Bartley’s “Handbook” supplies a four-season spin through the kitchen garden, chock-full of plant notes and recipes, and dreamy photos of fresh-from-the-garden bouquets.

You’ll find sustainable garden plans, sketches and plant lists, so you can dig along with author Jennifer R. Bartley. In turns, Bartley considers the vegetables, fruits, greens and herbs for every season.

At heart, this is a book pulsing with the belief that we are richer for our connection to the patch of earth outside our kitchen door — whether it’s the food we bring to our table or the beauty we tuck in a vase.

Above all, it’s a survival guide for those among us who hunger for what the garden so willingly gives.

This book is armchair-worthy, a perfect antidote for those offseason gardening blues. This is the tome to reach for when you’ve reached your limit reading about some far-off picture-perfect garden, or can’t stand to mull one more metaphysical garden query.

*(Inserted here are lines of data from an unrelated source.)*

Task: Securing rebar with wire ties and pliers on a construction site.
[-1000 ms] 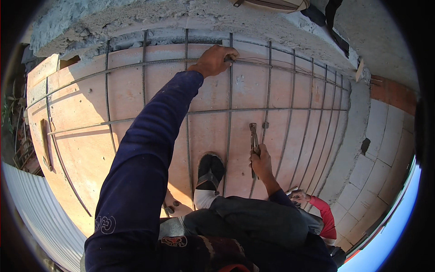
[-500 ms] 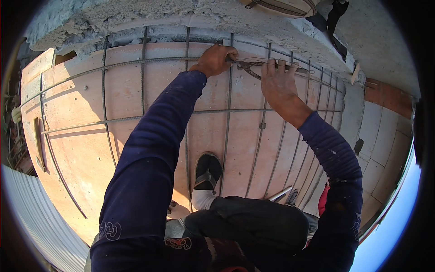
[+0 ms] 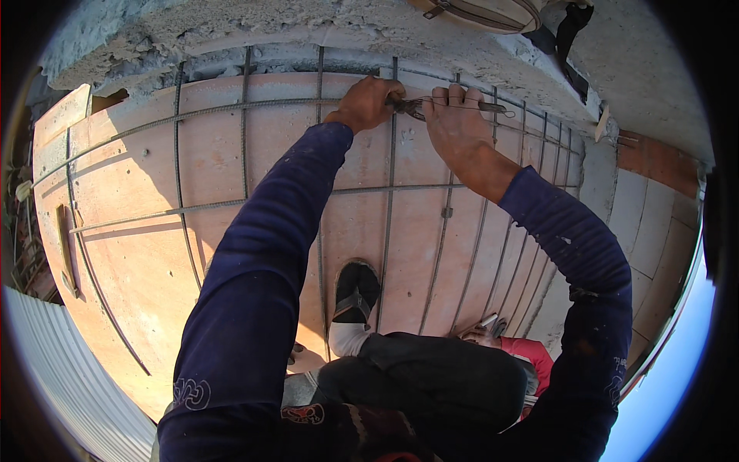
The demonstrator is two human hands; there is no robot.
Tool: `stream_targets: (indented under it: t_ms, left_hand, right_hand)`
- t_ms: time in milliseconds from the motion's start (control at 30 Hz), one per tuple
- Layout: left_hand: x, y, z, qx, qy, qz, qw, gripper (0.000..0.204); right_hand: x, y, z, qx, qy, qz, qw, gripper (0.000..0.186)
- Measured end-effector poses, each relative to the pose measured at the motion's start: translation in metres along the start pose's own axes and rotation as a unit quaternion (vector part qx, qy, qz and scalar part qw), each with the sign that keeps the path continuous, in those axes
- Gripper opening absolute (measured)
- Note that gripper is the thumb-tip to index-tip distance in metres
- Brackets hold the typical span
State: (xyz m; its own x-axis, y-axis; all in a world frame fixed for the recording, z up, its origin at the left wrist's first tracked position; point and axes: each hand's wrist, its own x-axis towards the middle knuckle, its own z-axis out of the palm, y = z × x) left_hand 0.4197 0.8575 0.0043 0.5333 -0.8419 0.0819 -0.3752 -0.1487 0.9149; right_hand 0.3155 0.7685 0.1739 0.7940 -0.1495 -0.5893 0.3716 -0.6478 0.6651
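My right hand (image 3: 464,132) is wrapped round the handles of a pair of pincers (image 3: 412,108), which lie nearly level with the jaws toward the left. A thin wire (image 3: 508,114) runs along the tool and ends in a small loop past my right fingers. My left hand (image 3: 366,103) is closed at the pincers' jaws, beside a crossing of reinforcing bars. What its fingertips pinch is hidden. The upper long bar (image 3: 285,102) passes under my left hand, and a cross bar (image 3: 392,150) runs down from the jaws toward my foot.
The bar grid lies over pinkish wooden boards (image 3: 231,169). Rough concrete (image 3: 154,46) edges the far side, with a bag (image 3: 493,14) on it. A loose wood strip (image 3: 66,250) lies at left. Another person's red sleeve (image 3: 531,356) and hand show at lower right.
The pincers' handles have come together, and my right hand has moved a little left, nearer my left hand. Another person's hand and more of their red sleeve have come into view.
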Motion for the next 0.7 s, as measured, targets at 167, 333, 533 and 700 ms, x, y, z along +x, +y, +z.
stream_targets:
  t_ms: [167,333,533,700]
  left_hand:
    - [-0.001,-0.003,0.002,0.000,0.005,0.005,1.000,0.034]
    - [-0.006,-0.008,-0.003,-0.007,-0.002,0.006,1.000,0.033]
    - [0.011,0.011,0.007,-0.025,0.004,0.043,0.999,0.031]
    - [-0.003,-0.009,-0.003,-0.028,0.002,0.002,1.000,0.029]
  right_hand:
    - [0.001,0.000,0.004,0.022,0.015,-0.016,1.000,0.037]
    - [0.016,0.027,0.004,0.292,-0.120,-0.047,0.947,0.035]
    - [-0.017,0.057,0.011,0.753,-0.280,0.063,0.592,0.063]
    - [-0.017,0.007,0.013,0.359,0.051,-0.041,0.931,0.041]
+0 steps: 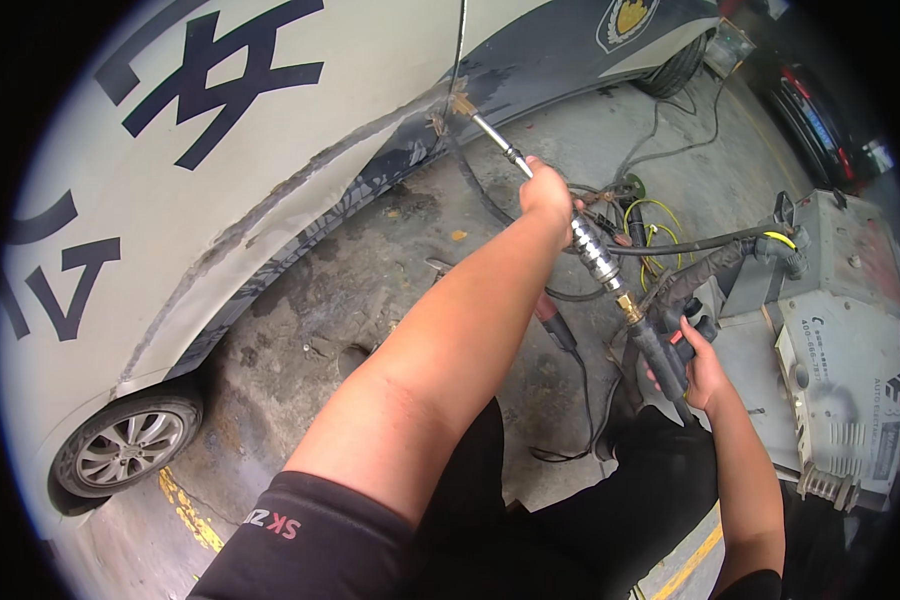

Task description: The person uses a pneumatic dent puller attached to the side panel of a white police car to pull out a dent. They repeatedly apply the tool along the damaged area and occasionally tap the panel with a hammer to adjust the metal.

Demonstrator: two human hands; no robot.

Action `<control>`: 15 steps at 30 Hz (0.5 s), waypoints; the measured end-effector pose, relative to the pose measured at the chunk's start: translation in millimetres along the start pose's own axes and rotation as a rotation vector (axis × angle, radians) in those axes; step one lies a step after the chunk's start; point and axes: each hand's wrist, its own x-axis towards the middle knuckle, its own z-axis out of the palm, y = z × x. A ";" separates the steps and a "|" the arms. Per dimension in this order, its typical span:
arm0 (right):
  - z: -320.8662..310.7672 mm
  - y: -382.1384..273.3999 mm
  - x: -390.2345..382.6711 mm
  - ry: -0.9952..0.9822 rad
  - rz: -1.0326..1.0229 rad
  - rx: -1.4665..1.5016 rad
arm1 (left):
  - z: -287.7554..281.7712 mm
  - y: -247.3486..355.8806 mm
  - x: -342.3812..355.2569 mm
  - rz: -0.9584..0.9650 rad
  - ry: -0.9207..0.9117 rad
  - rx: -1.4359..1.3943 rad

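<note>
A long dent puller (595, 252) with a chrome shaft, ribbed metal section, brass fitting and dark handle runs diagonally between my hands. My left hand (547, 195) is wrapped round its shaft, ahead of the ribbed section. Farther back, my right hand (705, 368) grips the dark handle, the thumb by a red part. The brass-coloured tip (462, 104) meets the lower side of a white and dark car (270, 130), at a vertical panel gap; exact contact is too small to tell. A scraped grey band (300, 178) runs along the car's lower side.
A grey machine (840, 350) stands at right, with thick cables (690, 245) leading from it. A red and black power tool (553, 318) lies on the floor near my left forearm. A wheel (130, 447) is at lower left; another vehicle (810, 125) is at far right.
</note>
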 end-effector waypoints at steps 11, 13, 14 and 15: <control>-7.7 32.1 -18.3 0.110 -0.618 -0.432 | -2.6 -11.9 1.5 0.093 0.049 0.183; 4.1 32.4 -32.0 0.143 -0.777 -0.632 | -1.5 -13.3 7.5 0.106 0.075 0.219; 11.0 32.8 -40.0 0.160 -0.851 -0.767 | -0.9 -13.5 10.2 0.113 0.088 0.237; 17.5 29.7 -45.2 0.139 -0.937 -0.899 | -0.4 -13.8 12.3 0.113 0.103 0.241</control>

This is the self-help guide you need when the only cure around is plotting your kitchen potager. It’s a book you can’t help but tuck with scraps of paper, and turned-down page corners, as you harvest a bumper crop of fine ideas.

One fine line: “Edible gardening is not like a canoe that floats by and, if missed, cannot be recaptured. There is no single perfect planting, growing, or harvesting moment. Instead, edible gardening is a continuous process; you can participate at any stage in the continuum. … Plant a seed and watch it grow.”